“Estar no convento foi uma guerra”
Vítima de castigos e agressões durante nove anos, em Famalicão, conta tudo em tribunal
Uma “noviça” que fugiu do “convento” da Fraternidade Cristo Jovem, em Requião, Famalicão, contou ontem os maus-tratos a que foi sujeita. “Para mim, foi uma guerra”, afirmou ontem perante os magistrados de Guimarães que estão a julgar as religiosas Isabel, Joaquina e Arminda e o padre Joaquim Milheiro, daquela instituição, por crimes de escravidão.
Natacha Ramos entrou na Fraternidade com 15 anos e ali esteve cerca de nove anos. Só depois de fugir, em 2013, é que descobriu que o local não era um convento. “Costumava lá passar as férias e, em agosto de 2004, decidi ficar e ser religiosa. Só descobri que não era freira já cá fora”, contou.
ELETRICISTA AJUDA NA FUGA
Os dias na Fraternidade incluíam muitas horas de trabalho e castigos e agressões frequentes. Foi, aliás, depois de ter levado uma coça de Arminda que decidiu fugir pelo parque de estacionamento.
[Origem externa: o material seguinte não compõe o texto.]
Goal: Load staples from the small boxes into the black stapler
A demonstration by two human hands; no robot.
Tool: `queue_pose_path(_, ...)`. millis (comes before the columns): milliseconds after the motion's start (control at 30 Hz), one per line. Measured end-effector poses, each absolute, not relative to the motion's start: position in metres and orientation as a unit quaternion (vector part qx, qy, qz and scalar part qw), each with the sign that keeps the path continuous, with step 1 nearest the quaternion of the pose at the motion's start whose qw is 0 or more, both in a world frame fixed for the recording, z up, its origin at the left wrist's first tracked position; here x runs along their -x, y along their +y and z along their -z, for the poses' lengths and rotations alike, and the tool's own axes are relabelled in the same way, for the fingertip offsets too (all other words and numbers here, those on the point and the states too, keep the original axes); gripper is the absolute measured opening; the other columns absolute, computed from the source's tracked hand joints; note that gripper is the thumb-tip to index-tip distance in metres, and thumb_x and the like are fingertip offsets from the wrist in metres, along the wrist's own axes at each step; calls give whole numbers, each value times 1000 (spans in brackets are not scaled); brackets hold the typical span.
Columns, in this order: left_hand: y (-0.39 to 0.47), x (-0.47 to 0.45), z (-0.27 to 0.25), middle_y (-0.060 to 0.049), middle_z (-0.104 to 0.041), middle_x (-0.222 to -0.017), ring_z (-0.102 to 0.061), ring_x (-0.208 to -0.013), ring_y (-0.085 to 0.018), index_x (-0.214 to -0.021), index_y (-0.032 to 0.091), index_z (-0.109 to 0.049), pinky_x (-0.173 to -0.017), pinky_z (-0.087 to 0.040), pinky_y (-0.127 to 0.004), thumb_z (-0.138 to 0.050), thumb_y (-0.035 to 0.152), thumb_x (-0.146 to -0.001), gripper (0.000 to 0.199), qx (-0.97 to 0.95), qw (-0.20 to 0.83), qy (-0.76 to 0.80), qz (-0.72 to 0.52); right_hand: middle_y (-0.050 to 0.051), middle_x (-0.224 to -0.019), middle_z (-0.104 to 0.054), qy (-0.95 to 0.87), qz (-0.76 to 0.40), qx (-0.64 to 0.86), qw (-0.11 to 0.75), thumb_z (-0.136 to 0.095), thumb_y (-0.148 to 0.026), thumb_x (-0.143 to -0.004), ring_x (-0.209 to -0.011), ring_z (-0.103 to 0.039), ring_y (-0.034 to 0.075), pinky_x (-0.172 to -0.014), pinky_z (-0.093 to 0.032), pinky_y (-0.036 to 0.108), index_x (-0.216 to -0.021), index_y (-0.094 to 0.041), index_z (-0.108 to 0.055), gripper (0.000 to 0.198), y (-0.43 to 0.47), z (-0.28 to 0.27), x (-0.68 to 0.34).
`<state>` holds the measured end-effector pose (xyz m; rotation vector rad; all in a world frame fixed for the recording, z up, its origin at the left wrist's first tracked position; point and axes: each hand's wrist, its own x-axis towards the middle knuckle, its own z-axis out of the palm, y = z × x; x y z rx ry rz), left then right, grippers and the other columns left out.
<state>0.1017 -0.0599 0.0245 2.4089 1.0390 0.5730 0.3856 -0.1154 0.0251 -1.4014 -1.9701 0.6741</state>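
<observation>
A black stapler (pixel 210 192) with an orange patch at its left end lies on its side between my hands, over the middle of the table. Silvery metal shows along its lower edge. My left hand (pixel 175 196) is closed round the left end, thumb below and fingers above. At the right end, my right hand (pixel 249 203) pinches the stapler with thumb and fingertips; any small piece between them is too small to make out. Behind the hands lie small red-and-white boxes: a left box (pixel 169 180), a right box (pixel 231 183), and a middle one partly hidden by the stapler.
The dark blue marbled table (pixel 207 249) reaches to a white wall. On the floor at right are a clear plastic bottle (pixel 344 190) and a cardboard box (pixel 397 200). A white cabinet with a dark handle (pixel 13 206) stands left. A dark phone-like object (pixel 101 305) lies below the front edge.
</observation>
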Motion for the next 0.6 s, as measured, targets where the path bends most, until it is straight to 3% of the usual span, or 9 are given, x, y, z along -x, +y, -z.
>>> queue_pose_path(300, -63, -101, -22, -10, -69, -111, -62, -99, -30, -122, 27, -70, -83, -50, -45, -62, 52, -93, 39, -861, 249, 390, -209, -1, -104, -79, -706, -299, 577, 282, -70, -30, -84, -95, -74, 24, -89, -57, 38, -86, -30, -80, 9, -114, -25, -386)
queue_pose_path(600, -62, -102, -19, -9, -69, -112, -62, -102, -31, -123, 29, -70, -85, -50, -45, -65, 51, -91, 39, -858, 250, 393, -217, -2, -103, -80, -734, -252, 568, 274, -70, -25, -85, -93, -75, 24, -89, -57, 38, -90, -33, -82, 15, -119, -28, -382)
No portão estava o eletricista do “convento”, que a levou a Mirandela, onde residiam os pais.
Antes, por não levar uma saia para o sítio certo, apanhou “até o cabo da esfregona se partir”. “Se me tivesse dado na cabeça tinha-me matado”, garante. Noutra ocasião, por não saber partir um frango, Natacha foi esbofeteada e ficou com um olho pisado. Joaquina “assistiu a tudo, impávida”. E era “proibido chorar”. Relatou outros castigos, como dormir no chão, ficar sem beber, não tomar banho e não usar cuecas ou meias no inverno. E até ser obrigada comer tremoços ao pequeno-almoço, “durante cinco dias”, por se ter esquecido de “lhes mudar a água”.
Dias longos de trabalho, a proibição de contactar a família e de ver televisão, lavar a roupa no tanque com água gelada no inverno e tomar banho em água fria foram outras situações que Natacha descreveu. Mas lembra-se de quando ia “lavar os pés à Arminda, sentada na sua poltrona”, a água era quente. A testemunha também responsabilizou ”o padre, Joaquina e Isabel” que, à frente de terceiros “faziam-se de muito queridas”. “Não saí antes porque tinha medo de ser apanhada e de me baterem, e porque diziam que ia para o inferno. Precisou de apoio psicológico depois de fugir.
Os pais de Natacha fizeram queixa ao arcebispo de Braga, em 2014, e a própria escreveu uma carta e falou com o bispo auxiliar, sem sentir “grande apoio”. “Nunca tive resposta de D. Jorge”, declarou.